Les syndicats et fédérations FO ont également déjà alerté le gouvernement sur certains secteurs d’activités au-delà du tourisme où la reprise d’activité ne sera pas possible dans l’immédiat et où les craintes de suppressions d’emploi sont d’autant plus vives. C’est notamment le cas du transport aérien.

Le gouvernement planche aussi en solo sur une alternative au chômage partiel. Le 26 mai, toujours dans le cadre de l’examen en première lecture du projet de loi, le Sénat a rejeté un amendement visant à mettre en place un dispositif d’accompagnement des entreprises connaissant une baisse durable d’activité, en contrepartie d’engagements notamment de maintien dans l’emploi.

Cet amendement a été rejeté par le Sénat mais il peut revenir par le biais de la commission mixte, précise Michel Beaugas. Une fois encore le gouvernement nous met devant le fait accompli, nous n’avons pas été consultés, nous ne savons pas en quoi consiste ce dispositif alternatif. Pour le secrétaire confédéral, l’objectif semble être que le chômage partiel arrête de coûter cher à l’État. Mais derrière, ce sont les salariés qui risquent de trinquer.

Plus d’un salarié du privé sur deux a fait l’objet d’une demande de chômage partiel



Selon la Dares, service statistique du ministère du Travail, 12,9 millions de salariés ont été couverts par une demande préalable d’activité partielle entre le 1er mars et le 25 mai. C’est plus d’un salarié du privé sur deux. Les demandes émanent d’un peu plus d’un million d’entreprises, pour 5,6 milliards d’heures chômées demandées, soit en moyenne environ 12 semaines à 35 heures pour chaque salarié.

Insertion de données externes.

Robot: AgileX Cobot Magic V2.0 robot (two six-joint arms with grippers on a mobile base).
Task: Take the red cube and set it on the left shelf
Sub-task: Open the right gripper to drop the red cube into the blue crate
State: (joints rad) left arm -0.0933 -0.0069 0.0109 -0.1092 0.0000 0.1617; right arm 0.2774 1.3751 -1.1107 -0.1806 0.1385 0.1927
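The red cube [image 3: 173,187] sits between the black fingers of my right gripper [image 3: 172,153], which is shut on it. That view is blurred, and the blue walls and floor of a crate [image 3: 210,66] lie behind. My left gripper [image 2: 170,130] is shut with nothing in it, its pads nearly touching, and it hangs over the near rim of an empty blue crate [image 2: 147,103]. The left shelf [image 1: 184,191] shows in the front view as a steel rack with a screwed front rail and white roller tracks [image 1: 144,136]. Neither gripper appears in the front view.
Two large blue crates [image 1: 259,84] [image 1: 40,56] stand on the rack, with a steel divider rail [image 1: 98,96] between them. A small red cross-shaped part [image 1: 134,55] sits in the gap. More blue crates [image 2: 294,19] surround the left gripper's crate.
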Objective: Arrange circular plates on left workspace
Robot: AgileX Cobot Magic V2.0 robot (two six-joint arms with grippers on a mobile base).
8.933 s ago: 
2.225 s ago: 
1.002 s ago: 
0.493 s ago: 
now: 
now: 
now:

Un peu moins de la moitié d’entre eux (47%) travaillent dans des entreprises de moins de 50 salariés. Ceux qui travaillent dans des entreprises de 250 salariés ou plus représentent 33% des salariés en activité partielle. Au niveau des régions, les demandes concernaient en premier lieu l’Île-de-France (25%) puis Auvergne-Rhône-Alpes (13%).

Trois secteurs d’activité concentrent près de la moitié des demandes : activités spécialisées, scientifiques et techniques, services administratifs et de soutien (20%), commerce (16%) et construction (11%).

Dans les faits, tous n’ont pas effectivement été placés en activité partielle. C’est ce que montre le nombre inférieur de demandes d’indemnisation déposées pour obtenir le remboursement des salaires.

Pour le mois de mars, des demandes d’indemnisation ont été déposées pour 5,8 millions de salariés en date du 25 mai, soit seulement 53% des salariés ayant fait l’objet d’une demande d’autorisation préalable d’activité partielle. Cela représente un total de 272 millions d’heures chômées indemnisées. Les demandes émanent avant tout des petites entreprises. Pour le mois d’avril, les demandes d’indemnisation déposée au 25 mai représentaient 5,5 millions de salariés pour un total de 556 millions d’heures chômées indemnisées, soit 46% des salariés ayant fait l’objet d’une demande préalable d’activité partielle. La Dares, rappelant que toutes les demandes d’indemnisation n’ont pas encore été déposées, estime à 8,6 millions le nombre de salariés effectivement placés en activité partielle en avril. Dans le secteur de l’hôtellerie-restauration, paralysé par la crise sanitaire, 71% des 1,2 million de salariés ont effectivement été en activité partielle au cours du mois de mars.